*DIRECTIONS FOR THIS TASK*
Every line of the records below that holds the word "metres" should be copied out.

Dataset excerpts:
+++

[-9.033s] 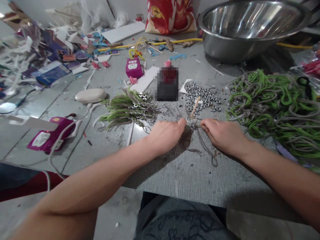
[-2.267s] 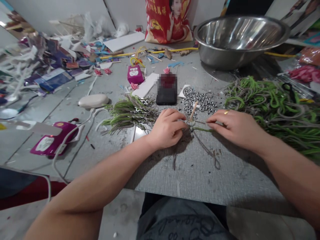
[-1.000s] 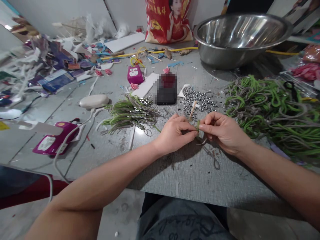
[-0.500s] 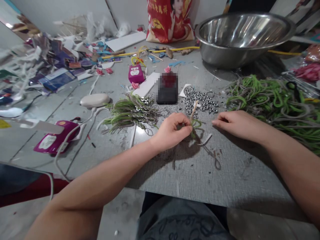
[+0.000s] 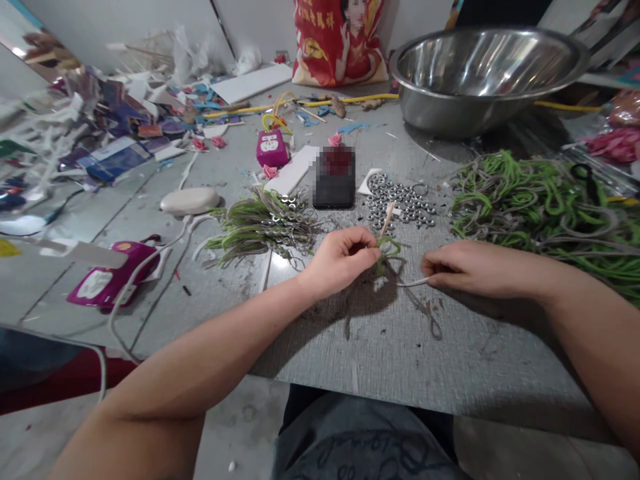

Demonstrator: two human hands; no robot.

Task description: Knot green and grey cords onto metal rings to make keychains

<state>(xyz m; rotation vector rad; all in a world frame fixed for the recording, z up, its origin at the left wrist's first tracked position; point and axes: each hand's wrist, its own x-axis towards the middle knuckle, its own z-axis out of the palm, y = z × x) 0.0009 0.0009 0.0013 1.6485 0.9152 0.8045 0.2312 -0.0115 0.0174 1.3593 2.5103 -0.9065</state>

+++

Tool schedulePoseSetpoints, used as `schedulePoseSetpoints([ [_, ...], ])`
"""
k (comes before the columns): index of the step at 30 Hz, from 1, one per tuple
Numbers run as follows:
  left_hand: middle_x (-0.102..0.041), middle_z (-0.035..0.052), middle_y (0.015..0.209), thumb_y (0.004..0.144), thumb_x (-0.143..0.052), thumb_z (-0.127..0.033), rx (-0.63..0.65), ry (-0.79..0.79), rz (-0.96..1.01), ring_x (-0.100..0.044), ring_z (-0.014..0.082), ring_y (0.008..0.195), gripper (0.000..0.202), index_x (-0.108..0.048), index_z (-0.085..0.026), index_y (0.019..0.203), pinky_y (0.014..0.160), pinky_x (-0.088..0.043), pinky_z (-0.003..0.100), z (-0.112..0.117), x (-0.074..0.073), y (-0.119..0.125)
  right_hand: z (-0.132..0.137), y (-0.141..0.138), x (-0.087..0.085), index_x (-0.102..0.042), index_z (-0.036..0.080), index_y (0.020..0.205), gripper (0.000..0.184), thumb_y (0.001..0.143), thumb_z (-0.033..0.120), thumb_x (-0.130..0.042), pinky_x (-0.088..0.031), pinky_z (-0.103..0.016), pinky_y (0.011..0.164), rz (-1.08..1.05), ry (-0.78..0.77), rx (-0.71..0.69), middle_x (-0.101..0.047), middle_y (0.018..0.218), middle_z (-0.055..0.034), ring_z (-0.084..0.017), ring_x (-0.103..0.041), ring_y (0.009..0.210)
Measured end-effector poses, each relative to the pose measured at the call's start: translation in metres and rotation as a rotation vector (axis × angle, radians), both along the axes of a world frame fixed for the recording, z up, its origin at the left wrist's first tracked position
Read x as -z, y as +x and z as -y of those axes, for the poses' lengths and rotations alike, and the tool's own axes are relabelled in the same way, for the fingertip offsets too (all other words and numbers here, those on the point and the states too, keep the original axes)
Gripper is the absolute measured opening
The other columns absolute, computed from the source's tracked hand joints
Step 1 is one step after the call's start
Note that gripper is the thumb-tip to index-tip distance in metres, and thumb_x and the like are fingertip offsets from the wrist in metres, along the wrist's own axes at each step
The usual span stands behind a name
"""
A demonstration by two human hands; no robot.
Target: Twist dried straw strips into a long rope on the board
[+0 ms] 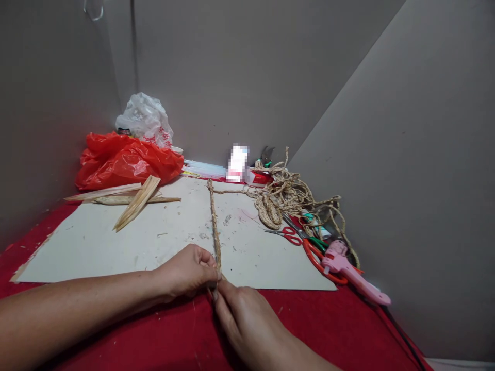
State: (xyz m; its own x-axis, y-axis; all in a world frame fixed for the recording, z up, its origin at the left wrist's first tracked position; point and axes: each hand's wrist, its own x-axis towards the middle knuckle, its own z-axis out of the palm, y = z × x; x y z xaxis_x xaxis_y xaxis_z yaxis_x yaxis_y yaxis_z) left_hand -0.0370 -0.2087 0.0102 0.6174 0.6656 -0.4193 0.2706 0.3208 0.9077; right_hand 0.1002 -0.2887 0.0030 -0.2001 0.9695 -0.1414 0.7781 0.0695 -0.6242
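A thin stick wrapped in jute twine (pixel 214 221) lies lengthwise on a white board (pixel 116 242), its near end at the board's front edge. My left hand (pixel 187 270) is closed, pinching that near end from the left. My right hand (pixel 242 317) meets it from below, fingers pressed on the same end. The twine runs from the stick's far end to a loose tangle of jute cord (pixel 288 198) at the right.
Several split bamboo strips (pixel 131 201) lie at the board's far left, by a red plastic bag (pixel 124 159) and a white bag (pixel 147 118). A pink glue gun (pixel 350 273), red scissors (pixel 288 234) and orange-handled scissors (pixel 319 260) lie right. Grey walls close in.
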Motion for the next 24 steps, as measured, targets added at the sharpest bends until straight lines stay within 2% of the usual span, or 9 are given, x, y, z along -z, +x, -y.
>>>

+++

*RESULT BELOW*
Measured end-effector poses, each relative to the pose measured at the call's start: translation in metres and rotation as a rotation vector (axis × angle, radians), both along the axes of a world frame fixed for the recording, z up, its origin at the left wrist's first tracked position
Note that gripper is the thumb-tip to index-tip distance in metres, and thumb_x and the like are fingertip offsets from the wrist in metres, along the wrist's own axes at each step

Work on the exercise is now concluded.